These entries are to be retyped in full, word for word.
⟨
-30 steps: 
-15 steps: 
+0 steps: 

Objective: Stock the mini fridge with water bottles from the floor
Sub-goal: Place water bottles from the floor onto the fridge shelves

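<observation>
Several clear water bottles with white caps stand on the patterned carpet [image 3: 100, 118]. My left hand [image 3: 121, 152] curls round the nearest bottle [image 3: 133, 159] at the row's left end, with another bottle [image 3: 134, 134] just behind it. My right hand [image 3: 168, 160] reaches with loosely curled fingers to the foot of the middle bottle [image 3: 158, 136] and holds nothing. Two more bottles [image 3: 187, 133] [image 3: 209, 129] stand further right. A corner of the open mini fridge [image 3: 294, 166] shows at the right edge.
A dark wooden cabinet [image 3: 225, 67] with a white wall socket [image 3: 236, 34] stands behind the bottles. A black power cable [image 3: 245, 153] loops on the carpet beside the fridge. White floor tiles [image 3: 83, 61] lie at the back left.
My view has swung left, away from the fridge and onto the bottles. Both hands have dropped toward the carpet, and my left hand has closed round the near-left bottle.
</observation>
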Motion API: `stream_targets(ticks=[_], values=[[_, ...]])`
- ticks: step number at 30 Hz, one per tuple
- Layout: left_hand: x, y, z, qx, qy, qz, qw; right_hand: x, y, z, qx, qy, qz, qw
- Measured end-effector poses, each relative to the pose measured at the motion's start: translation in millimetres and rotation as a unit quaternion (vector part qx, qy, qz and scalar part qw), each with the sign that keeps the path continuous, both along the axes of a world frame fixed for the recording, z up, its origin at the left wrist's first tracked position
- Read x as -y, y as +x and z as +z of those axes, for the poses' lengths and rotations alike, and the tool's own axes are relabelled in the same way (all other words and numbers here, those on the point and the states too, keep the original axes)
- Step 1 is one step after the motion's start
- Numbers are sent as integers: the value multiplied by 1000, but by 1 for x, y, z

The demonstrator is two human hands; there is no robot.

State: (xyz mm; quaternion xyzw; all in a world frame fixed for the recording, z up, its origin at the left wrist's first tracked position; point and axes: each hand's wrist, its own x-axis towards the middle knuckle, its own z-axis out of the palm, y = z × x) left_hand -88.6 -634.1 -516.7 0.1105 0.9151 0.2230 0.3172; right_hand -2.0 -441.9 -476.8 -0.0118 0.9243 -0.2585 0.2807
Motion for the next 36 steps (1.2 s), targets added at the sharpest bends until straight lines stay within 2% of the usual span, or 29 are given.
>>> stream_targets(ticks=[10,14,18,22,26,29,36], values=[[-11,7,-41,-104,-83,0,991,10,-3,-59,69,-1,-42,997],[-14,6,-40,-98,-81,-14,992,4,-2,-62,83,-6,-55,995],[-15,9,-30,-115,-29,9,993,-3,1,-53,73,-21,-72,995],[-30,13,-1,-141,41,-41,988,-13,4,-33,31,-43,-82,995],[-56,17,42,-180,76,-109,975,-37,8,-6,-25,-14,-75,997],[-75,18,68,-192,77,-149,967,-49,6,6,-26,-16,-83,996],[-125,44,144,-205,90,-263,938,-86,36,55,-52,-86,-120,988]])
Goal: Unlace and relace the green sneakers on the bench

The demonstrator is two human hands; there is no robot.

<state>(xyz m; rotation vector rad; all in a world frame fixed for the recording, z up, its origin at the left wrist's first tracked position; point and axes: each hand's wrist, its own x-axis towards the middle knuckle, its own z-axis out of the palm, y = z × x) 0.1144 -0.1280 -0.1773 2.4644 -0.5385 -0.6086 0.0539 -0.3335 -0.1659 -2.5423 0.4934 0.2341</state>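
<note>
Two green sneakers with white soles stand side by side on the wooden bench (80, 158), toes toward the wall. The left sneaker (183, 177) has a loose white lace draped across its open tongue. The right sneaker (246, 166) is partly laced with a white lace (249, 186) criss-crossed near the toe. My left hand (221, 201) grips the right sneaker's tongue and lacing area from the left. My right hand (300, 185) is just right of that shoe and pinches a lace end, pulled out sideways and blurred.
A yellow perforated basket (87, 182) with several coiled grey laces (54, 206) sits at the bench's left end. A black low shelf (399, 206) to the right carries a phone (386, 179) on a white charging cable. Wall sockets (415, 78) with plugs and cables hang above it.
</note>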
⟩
#### Task response:
-30 steps: 
-15 steps: 
+0 steps: 

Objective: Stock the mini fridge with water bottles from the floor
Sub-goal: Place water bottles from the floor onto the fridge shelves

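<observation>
Several clear water bottles with white caps stand on the patterned carpet [image 3: 100, 118]. My left hand [image 3: 121, 152] curls round the nearest bottle [image 3: 133, 159] at the row's left end, with another bottle [image 3: 134, 134] just behind it. My right hand [image 3: 168, 160] reaches with loosely curled fingers to the foot of the middle bottle [image 3: 158, 136] and holds nothing. Two more bottles [image 3: 187, 133] [image 3: 209, 129] stand further right. A corner of the open mini fridge [image 3: 294, 166] shows at the right edge.
A dark wooden cabinet [image 3: 225, 67] with a white wall socket [image 3: 236, 34] stands behind the bottles. A black power cable [image 3: 245, 153] loops on the carpet beside the fridge. White floor tiles [image 3: 83, 61] lie at the back left.
My view has swung left, away from the fridge and onto the bottles. Both hands have dropped toward the carpet, and my left hand has closed round the near-left bottle.
</observation>
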Motion API: `stream_targets(ticks=[_], values=[[_, ...]])`
- ticks: step number at 30 Hz, one per tuple
- Layout: left_hand: x, y, z, qx, qy, qz, qw; right_hand: x, y, z, qx, qy, qz, qw
- Measured end-effector poses, each relative to the pose measured at the motion's start: translation in millimetres and rotation as a unit quaternion (vector part qx, qy, qz and scalar part qw), each with the sign that keeps the path continuous, both along the axes of a world frame fixed for the recording, z up, its origin at the left wrist's first tracked position
- Read x as -y, y as +x and z as +z of those axes, for the poses' lengths and rotations alike, and the tool's own axes are relabelled in the same way (all other words and numbers here, those on the point and the states too, keep the original axes)
- Step 1 is one step after the motion's start
- Numbers are sent as integers: the value multiplied by 1000, but by 1 for x, y, z

The demonstrator is two human hands; there is no robot.

State: (xyz mm; quaternion xyzw; all in a world frame fixed for the recording, z up, its origin at the left wrist's first tracked position; point and axes: each hand's wrist, its own x-axis towards the middle knuckle, its own z-axis out of the palm, y = z × x) left_hand -88.6 -634.1 -516.7 0.1105 0.9151 0.2230 0.3172; right_hand -2.0 -441.9 -476.8 -0.0118 0.9243 -0.2585 0.2807
Motion for the next 36 steps (1.2 s), targets added at the sharpest bends until straight lines stay within 2% of the usual span, or 29 are given.
>>> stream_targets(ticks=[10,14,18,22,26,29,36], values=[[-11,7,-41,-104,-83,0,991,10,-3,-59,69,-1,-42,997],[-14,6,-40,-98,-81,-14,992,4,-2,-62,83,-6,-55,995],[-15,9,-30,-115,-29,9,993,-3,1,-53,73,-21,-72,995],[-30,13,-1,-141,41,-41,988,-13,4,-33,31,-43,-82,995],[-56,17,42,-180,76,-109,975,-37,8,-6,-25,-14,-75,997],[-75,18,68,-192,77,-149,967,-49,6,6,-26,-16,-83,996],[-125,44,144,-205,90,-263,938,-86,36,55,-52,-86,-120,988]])
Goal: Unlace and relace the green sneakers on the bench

The demonstrator is two human hands; there is no robot.

<state>(xyz m; rotation vector rad; all in a world frame fixed for the recording, z up, its origin at the left wrist's first tracked position; point and axes: each hand's wrist, its own x-axis towards the middle knuckle, its own z-axis out of the palm, y = z × x) 0.1144 -0.1280 -0.1773 2.4644 -0.5385 -0.6086 0.0539 -0.3335 -0.1659 -2.5423 0.4934 0.2341</state>
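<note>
Two green sneakers with white soles stand side by side on the wooden bench (80, 158), toes toward the wall. The left sneaker (183, 177) has a loose white lace draped across its open tongue. The right sneaker (246, 166) is partly laced with a white lace (249, 186) criss-crossed near the toe. My left hand (221, 201) grips the right sneaker's tongue and lacing area from the left. My right hand (300, 185) is just right of that shoe and pinches a lace end, pulled out sideways and blurred.
A yellow perforated basket (87, 182) with several coiled grey laces (54, 206) sits at the bench's left end. A black low shelf (399, 206) to the right carries a phone (386, 179) on a white charging cable. Wall sockets (415, 78) with plugs and cables hang above it.
</note>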

Nothing further belongs to this answer.